● Given material
——————
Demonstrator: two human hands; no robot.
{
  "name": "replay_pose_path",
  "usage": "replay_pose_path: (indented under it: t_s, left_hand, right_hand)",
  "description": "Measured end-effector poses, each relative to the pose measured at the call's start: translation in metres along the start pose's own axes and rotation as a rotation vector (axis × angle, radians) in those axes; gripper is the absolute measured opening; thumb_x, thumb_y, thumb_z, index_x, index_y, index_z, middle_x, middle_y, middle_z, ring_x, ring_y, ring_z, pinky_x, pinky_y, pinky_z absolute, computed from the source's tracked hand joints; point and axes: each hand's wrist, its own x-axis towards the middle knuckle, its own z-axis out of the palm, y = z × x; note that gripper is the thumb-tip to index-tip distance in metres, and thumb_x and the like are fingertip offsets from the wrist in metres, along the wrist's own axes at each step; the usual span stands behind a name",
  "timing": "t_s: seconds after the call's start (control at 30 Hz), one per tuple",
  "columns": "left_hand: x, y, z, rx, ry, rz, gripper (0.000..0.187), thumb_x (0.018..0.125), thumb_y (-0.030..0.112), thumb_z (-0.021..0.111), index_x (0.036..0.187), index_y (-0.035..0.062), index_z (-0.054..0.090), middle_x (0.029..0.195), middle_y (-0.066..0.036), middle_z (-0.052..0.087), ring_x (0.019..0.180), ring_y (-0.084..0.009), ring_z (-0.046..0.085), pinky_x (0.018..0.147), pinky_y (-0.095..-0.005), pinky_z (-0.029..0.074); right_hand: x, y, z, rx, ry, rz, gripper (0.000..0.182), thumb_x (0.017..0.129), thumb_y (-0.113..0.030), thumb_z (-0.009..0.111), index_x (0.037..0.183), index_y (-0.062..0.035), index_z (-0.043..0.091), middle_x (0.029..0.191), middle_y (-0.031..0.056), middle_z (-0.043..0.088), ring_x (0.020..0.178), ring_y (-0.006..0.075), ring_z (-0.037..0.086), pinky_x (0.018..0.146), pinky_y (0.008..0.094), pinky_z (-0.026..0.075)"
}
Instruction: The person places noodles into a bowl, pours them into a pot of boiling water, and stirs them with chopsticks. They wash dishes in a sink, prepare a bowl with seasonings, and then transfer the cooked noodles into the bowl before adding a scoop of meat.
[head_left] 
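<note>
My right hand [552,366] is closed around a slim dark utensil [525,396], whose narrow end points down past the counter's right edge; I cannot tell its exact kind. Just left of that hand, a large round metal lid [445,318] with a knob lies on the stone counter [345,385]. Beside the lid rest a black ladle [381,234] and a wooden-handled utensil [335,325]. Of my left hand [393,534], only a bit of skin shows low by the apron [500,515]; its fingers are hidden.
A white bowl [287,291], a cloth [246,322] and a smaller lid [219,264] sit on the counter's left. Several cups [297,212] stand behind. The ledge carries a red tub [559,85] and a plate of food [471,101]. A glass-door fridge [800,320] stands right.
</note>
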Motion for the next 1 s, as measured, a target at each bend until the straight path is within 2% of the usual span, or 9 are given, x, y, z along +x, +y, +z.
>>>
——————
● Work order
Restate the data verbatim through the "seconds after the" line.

● Response to the task
Demonstrator: two human hands; no robot.
{
  "name": "replay_pose_path",
  "usage": "replay_pose_path: (indented under it: t_s, left_hand, right_hand)",
  "description": "Measured end-effector poses, each relative to the pose measured at the call's start: translation in metres along the start pose's own axes and rotation as a rotation vector (axis × angle, radians) in those axes; gripper is the absolute measured opening; thumb_x, thumb_y, thumb_z, index_x, index_y, index_z, middle_x, middle_y, middle_z, ring_x, ring_y, ring_z, pinky_x, pinky_y, pinky_z absolute, computed from the source's tracked hand joints; point and axes: each hand's wrist, its own x-axis towards the middle knuckle, its own z-axis out of the palm, y = z × x; note that gripper is the thumb-tip to index-tip distance in metres, and thumb_x and the like are fingertip offsets from the wrist in metres, along the wrist's own axes at each step; the usual span stands behind a name",
  "timing": "t_s: seconds after the call's start (control at 30 Hz), one per tuple",

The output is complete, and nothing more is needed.